**WORK ITEM**
Report all lines of the data below that hold the word "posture".

**DATASET EXTRACT**

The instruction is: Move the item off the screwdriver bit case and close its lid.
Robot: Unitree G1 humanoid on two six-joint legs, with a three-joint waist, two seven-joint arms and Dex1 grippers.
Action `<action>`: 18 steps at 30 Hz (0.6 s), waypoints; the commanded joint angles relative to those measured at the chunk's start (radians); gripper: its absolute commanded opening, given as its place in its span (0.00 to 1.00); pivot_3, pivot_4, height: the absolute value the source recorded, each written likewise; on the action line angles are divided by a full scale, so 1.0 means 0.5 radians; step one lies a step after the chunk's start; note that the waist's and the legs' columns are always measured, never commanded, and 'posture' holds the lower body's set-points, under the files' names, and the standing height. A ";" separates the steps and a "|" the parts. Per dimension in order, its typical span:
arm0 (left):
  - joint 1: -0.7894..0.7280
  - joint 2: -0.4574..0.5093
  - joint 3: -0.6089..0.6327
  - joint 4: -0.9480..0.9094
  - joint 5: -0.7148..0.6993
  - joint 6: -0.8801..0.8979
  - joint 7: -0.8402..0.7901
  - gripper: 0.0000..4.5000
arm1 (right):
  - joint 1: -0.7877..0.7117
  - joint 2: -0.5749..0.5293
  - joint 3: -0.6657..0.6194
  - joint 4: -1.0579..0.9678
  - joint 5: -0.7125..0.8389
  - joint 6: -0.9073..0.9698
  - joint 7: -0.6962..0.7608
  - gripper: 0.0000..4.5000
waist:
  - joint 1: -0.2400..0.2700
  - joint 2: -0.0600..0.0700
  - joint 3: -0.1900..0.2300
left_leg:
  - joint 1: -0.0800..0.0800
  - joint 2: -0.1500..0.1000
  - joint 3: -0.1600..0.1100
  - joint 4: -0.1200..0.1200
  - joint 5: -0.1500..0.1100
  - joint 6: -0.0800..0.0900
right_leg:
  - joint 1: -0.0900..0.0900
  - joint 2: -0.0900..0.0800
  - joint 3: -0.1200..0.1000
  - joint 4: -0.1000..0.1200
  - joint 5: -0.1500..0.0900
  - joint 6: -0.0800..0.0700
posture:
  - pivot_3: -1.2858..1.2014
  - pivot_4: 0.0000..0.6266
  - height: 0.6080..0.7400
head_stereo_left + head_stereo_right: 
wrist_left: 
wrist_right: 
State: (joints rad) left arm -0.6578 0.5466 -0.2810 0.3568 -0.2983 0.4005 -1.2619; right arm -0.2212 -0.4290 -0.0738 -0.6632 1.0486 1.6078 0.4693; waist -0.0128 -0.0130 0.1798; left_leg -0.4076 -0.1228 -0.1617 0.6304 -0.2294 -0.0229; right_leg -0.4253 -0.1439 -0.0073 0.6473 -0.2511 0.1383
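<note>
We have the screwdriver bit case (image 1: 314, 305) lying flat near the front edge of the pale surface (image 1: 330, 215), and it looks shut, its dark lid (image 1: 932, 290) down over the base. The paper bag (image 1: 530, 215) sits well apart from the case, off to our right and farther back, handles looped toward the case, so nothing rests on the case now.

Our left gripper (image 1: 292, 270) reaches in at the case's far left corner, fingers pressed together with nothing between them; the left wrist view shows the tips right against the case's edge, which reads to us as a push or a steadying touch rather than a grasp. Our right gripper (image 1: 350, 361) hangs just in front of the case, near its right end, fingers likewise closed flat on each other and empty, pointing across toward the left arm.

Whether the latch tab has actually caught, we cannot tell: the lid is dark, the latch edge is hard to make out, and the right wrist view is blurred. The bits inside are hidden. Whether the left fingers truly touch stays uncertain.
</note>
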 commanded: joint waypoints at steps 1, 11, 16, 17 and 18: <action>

**WRITTEN SOLUTION**
Action `<action>`: 18 steps at 30 Hz (0.6 s), waypoints; the commanded joint angles relative to those measured at the chunk's start (radians); gripper: its absolute commanded opening, given as its place in its span (0.00 to 1.00); pivot_3, pivot_4, height: the absolute value the source recorded, each written likewise; on the action line angles are divided by a full scale, so 1.0 means 0.5 radians; step one lies a step after the chunk's start; note that the waist's and the legs' columns are always measured, never commanded, and 'posture' holds the lower body's set-points, under the files' names, and the standing height. A ";" separates the steps and a "|" the parts. Per dimension in order, its typical span:
posture:

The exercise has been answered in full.